Management of Heart Attack in a Hospital
The technical term for a Heart Attack is Myocardial Infarction (MI). Its management can be divided into three phases-Pre-hospital, immediately in hospital and stabilization in hospital.
Pre Hospital Management means identification of pain that it can be angina. It includes taking rest, followed by Sorbitrate and if there is still no response then immediate and comfortable transport to the hospital.
In a hospital, oxygen is given first, so that in case of pain due to blockages hampering blood supply, more of oxygen reaches there.
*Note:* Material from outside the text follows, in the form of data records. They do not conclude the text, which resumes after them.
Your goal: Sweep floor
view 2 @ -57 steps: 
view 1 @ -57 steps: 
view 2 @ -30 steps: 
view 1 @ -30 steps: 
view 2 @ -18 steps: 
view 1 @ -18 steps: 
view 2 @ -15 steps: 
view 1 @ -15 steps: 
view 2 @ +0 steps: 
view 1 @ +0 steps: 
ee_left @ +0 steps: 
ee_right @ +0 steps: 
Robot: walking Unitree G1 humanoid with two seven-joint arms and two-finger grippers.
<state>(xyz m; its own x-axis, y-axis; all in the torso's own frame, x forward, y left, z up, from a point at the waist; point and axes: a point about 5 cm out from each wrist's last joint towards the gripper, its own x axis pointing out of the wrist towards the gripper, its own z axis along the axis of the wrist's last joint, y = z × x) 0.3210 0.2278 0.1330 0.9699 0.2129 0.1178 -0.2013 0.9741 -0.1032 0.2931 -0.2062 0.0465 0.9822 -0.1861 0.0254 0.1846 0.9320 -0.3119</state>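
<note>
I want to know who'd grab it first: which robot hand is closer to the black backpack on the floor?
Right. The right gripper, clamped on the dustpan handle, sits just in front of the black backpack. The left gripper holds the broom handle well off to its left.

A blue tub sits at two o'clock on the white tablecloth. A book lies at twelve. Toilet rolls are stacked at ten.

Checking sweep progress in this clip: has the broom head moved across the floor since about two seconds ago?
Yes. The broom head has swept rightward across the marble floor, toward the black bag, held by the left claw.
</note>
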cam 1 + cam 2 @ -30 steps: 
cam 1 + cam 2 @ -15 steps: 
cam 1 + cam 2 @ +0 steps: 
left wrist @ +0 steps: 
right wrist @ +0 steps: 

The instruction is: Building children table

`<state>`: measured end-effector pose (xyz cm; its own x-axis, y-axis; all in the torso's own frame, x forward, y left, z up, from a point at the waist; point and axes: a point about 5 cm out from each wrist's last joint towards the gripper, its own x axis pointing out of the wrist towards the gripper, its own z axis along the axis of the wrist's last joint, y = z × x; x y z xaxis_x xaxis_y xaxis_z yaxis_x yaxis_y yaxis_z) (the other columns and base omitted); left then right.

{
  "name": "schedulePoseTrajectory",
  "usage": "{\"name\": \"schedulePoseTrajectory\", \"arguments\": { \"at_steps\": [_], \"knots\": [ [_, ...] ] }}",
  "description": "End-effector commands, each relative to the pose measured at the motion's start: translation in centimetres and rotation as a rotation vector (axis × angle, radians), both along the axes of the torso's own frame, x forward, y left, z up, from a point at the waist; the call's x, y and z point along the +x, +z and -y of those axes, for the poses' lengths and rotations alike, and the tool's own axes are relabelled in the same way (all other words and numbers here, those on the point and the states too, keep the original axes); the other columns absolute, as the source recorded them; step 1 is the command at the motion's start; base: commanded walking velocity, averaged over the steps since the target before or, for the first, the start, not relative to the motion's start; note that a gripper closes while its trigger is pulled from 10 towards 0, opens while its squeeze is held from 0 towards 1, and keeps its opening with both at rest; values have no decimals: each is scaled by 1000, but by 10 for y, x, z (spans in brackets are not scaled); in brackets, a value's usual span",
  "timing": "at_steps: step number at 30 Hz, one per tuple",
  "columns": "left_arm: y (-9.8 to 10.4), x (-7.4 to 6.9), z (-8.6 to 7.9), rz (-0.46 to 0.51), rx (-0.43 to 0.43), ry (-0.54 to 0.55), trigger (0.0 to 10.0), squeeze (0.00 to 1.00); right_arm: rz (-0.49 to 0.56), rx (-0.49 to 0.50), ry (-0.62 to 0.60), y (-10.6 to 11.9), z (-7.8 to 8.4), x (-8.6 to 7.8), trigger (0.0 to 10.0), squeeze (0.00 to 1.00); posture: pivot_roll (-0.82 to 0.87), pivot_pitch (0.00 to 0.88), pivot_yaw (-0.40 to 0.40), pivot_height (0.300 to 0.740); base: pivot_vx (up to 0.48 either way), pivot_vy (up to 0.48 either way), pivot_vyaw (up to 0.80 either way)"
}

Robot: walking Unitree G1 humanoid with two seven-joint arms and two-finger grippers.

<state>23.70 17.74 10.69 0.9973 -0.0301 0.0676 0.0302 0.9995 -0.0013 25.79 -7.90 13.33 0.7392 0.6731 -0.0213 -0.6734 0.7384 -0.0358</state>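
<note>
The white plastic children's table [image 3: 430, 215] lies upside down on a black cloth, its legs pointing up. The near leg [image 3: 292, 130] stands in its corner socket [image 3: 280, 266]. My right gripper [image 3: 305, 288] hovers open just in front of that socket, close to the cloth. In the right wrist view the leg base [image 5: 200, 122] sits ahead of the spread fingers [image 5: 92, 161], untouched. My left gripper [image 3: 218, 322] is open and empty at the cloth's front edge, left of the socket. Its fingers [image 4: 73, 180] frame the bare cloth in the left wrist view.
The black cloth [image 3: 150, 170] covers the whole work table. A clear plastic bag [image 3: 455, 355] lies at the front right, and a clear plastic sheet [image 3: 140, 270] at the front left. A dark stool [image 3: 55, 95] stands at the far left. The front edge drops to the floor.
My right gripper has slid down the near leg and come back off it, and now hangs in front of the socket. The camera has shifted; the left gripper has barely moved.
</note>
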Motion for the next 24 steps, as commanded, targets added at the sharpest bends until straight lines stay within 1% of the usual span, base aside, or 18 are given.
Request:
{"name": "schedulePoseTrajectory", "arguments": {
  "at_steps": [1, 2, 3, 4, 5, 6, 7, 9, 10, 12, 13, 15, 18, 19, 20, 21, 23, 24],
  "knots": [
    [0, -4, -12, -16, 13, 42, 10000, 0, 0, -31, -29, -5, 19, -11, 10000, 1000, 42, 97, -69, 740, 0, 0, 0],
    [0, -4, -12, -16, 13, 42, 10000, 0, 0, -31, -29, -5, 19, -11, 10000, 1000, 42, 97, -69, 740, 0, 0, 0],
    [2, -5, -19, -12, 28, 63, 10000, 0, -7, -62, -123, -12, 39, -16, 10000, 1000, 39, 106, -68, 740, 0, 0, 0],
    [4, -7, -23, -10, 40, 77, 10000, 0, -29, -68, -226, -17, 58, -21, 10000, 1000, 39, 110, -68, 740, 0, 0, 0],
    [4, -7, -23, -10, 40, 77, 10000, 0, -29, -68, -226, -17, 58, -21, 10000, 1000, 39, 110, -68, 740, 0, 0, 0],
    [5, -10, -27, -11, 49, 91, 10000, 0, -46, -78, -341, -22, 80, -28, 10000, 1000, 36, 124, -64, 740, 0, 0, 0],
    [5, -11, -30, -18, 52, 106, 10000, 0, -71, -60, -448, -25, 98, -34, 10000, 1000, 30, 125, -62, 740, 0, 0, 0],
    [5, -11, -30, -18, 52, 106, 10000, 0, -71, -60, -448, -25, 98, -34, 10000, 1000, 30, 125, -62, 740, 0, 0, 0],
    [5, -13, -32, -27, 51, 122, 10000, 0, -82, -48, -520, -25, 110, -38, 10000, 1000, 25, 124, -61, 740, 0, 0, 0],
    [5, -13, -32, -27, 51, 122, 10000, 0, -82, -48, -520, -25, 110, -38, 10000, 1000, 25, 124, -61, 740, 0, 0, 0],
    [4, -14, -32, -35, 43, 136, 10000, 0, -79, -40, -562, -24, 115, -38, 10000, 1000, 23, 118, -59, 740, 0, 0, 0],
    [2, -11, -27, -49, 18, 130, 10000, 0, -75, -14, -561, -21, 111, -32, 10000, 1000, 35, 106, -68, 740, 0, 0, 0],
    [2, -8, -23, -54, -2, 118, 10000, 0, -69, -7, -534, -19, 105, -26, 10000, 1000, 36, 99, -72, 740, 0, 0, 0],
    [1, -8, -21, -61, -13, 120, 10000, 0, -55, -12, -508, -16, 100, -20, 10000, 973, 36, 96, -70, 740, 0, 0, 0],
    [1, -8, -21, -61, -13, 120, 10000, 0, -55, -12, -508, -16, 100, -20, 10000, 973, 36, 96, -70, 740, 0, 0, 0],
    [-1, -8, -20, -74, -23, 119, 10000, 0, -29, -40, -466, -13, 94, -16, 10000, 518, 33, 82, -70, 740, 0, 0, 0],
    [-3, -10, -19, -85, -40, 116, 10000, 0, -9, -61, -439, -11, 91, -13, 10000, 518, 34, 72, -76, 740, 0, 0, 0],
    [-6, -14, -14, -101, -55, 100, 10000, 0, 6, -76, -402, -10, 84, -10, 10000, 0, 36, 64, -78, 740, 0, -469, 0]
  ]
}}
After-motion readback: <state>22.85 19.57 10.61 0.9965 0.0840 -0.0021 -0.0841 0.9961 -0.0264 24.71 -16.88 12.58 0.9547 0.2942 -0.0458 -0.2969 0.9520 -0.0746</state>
Then assuming Sorbitrate has already been given (given now, if not before) a tablet of Aspirin (to be chewed and not swallowed) is considered to lower the clotting rapidly.
Then Heart Attack is confirmed by ECG.
Pain if present is to be managed by strong intravenous pain killers, which to some extent is relieved by Sorbitrate also.
Also, very importantly intravenous B-blockers are given to limit the area of the damage by a Heart Attack and to prevent a dreadful complication of irregular heart rate – Arrhythmia.
Soon it is to be decided that the drug which has the ability to dissolve the clot can be given or not. This cannot be given to all, especially those who have had a stroke (paralysis), marked hypertension or acute internal bleeding like ulcers in stomach etc. Also, it is to be avoided in patients with known bleeding disorders, pregnancy, recent surgery and allergy to medicine. The medicines commonly used for this are Stretokinase and Urokinase.
Once stabilized, the patient is shifted out of intensive care unit where he is given comfortable conditions and proper nursing care, which include proper nutrition and sedation also.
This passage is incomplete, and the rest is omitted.